Benefits of Renewable Diesel
- Excellent stability and cold-flow properties.
- Can be blended and distributed the same way as petroleum diesel.
- No infrastructure change required: meets ASTM D975 and CARB diesel specs.
- Can be used neat or blended.

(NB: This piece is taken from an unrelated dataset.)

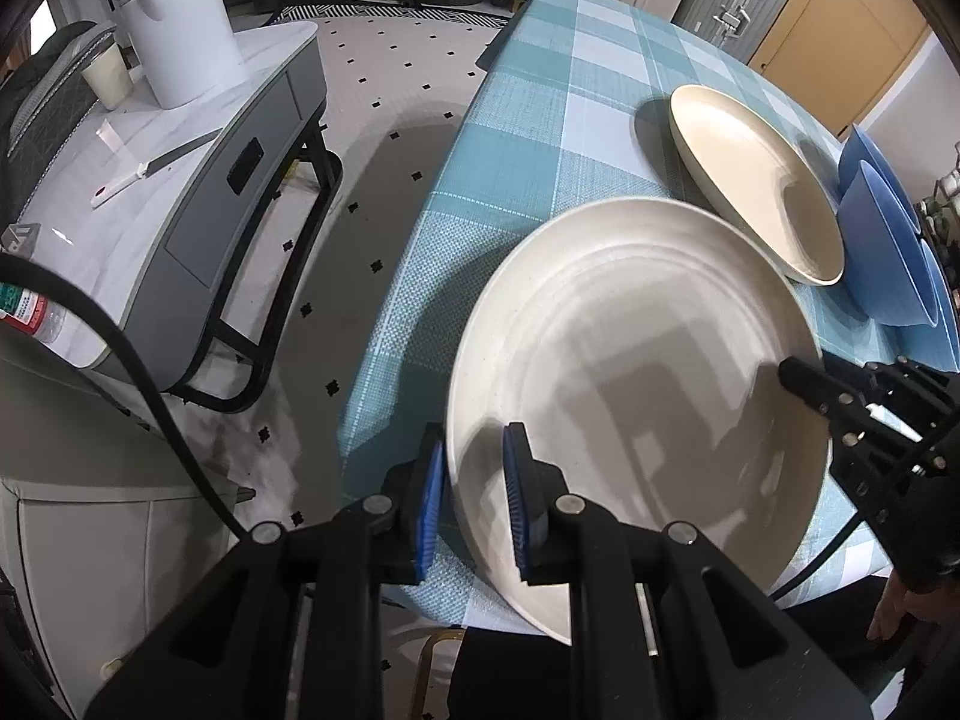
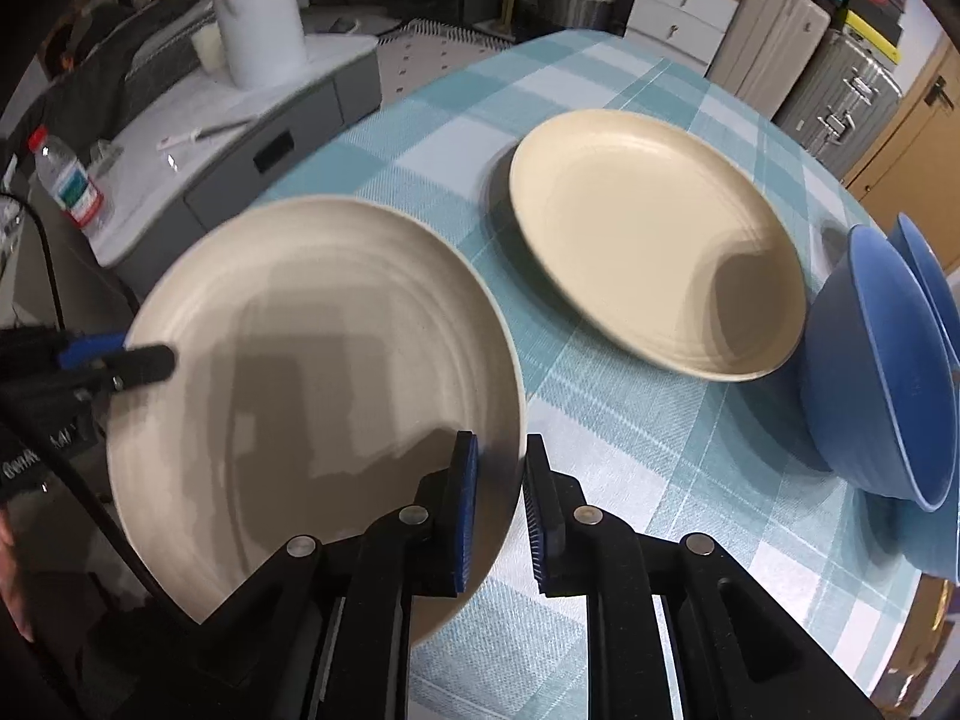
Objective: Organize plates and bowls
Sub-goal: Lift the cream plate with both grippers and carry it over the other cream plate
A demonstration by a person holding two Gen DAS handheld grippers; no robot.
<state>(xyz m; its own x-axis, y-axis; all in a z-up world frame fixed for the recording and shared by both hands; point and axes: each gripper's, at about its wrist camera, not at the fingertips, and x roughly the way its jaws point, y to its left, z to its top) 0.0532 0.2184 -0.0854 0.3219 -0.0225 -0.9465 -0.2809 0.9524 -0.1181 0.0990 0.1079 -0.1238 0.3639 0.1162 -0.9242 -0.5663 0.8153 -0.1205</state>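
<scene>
A large cream plate [image 1: 636, 396] [image 2: 312, 384] is held between both grippers above the near edge of the checked table [image 1: 540, 120]. My left gripper [image 1: 474, 504] is shut on its left rim. My right gripper [image 2: 501, 510] is shut on its right rim and shows in the left wrist view [image 1: 798, 378]. A second cream plate [image 1: 750, 180] [image 2: 648, 246] lies on the table beyond. Blue bowls [image 1: 882, 240] [image 2: 882, 372] stand to its right.
A grey side cabinet [image 1: 180, 180] stands left of the table with a white bucket [image 1: 180, 24], a cup [image 1: 108, 78] and a water bottle [image 2: 66, 180] on it. Suitcases [image 2: 840, 78] and a wooden door [image 1: 840, 36] are behind the table.
</scene>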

No blend wall.
- Very high cetane number (80-100)—meaning less noise and easier starts.
- Reduces NOx, particulate matter and VOC emissions.
- Very stable (can be stored for long periods of time with no quality degradation).
- 3X Lower carbon footprint compared to petroleum diesel (33.46 g vs 98.03 g CO2eq/MJ for Petroleum diesel).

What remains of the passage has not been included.